WHAT THE TASK REQUIRES: Extract the complete listing and repeat it word for word.
═══ MATERIAL FOR THIS EXERCISE
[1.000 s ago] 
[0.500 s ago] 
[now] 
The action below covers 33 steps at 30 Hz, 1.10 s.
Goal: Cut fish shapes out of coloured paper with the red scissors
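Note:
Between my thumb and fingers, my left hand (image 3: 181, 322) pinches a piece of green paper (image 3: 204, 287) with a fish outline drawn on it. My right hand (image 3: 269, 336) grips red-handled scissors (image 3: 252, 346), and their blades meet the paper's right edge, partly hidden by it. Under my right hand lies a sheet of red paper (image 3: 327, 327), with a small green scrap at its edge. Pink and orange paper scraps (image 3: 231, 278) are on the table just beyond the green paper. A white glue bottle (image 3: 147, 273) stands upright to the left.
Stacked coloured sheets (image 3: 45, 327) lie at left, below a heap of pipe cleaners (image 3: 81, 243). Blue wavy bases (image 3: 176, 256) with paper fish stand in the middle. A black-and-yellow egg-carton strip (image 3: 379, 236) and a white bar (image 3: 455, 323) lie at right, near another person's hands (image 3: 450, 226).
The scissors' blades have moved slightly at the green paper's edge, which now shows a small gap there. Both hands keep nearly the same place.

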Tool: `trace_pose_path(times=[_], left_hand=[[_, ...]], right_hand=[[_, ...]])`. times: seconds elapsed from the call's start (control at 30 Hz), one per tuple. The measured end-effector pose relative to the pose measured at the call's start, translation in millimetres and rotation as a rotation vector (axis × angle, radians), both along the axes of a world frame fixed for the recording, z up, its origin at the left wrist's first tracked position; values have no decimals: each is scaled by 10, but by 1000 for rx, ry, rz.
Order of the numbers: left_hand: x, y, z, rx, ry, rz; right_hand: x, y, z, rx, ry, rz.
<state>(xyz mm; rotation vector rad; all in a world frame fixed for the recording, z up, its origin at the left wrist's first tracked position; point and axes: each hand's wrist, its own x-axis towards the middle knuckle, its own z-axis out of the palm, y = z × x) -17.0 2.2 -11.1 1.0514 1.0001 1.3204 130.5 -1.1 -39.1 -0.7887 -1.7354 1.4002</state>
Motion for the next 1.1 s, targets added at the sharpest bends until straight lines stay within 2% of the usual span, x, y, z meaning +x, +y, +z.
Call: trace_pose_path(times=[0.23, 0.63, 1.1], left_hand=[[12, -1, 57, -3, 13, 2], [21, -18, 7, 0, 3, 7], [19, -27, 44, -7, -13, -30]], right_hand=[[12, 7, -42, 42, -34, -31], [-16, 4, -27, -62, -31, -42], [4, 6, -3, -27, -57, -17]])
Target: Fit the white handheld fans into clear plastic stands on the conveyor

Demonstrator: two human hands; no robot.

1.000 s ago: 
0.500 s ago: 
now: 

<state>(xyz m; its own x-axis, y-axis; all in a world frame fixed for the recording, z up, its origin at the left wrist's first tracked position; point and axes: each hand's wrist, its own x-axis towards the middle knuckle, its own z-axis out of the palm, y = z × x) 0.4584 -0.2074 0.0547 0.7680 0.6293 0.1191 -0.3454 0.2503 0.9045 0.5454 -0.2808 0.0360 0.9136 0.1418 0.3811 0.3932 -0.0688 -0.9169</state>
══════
ANSWER SECTION:
[1.000 s ago] 
[0.500 s ago] 
[now] 
The action below covers 33 steps at 30 Hz, 1.10 s.
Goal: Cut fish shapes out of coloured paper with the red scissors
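Note:
Between my thumb and fingers, my left hand (image 3: 181, 322) pinches a piece of green paper (image 3: 204, 287) with a fish outline drawn on it. My right hand (image 3: 269, 336) grips red-handled scissors (image 3: 252, 346), and their blades meet the paper's right edge, partly hidden by it. Under my right hand lies a sheet of red paper (image 3: 327, 327), with a small green scrap at its edge. Pink and orange paper scraps (image 3: 231, 278) are on the table just beyond the green paper. A white glue bottle (image 3: 147, 273) stands upright to the left.
Stacked coloured sheets (image 3: 45, 327) lie at left, below a heap of pipe cleaners (image 3: 81, 243). Blue wavy bases (image 3: 176, 256) with paper fish stand in the middle. A black-and-yellow egg-carton strip (image 3: 379, 236) and a white bar (image 3: 455, 323) lie at right, near another person's hands (image 3: 450, 226).
The scissors' blades have moved slightly at the green paper's edge, which now shows a small gap there. Both hands keep nearly the same place.
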
Tool: `trace_pose_path(times=[_], left_hand=[[_, ...]], right_hand=[[_, ...]])`. times: seconds elapsed from the call's start (control at 30 Hz), one per tuple. The measured end-effector pose relative to the pose measured at the call's start, translation in millimetres and rotation as a rotation vector (axis × angle, radians), both along the axes of a world frame fixed for the recording, z up, its origin at the left wrist's first tracked position; values have no decimals: each is scaled by 10, but by 1000 for rx, ry, rz.
Order of the numbers: left_hand: x, y, z, rx, ry, rz; right_hand: x, y, z, rx, ry, rz.
<state>(xyz mm; rotation vector rad; all in a world frame fixed for the recording, z up, its origin at the left wrist's first tracked position; point and axes: each hand's wrist, its own x-axis towards the middle knuckle, its own z-axis out of the palm, y = z × x) -17.0 2.2 -11.1 1.0514 1.0001 1.3204 130.5 -1.1 -39.1 -0.7887 -1.7354 1.4002</state>
Motion for the next 1.1 s, targets added at the sharpest bends until straight lines stay within 2% of the usual span, x, y, z meaning +x, +y, +z.
Call: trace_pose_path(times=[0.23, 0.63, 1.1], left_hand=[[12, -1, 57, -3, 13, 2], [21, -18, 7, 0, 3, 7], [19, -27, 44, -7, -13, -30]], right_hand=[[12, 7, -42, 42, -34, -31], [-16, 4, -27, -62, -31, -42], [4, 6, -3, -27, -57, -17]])
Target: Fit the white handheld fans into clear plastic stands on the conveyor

Demonstrator: two human hands; no robot.

1.000 s ago: 
0.500 s ago: 
now: 

<state>(xyz m; its own x-axis, y-axis; all in a world frame fixed for the recording, z up, its origin at the left wrist's first tracked position; point and axes: each hand's wrist, its own x-axis towards the middle knuckle, its own z-axis out of the palm, y = z × x) 0.4584 -0.2074 0.0547 0.7680 0.6293 0.1191 -0.3454 0.2503 0.9045 0.5454 -0.2808 0.0360 0.9136 0.1418 0.3811 0.3932 -0.0688 -0.9169</state>

Nothing else is needed, and the exercise is over.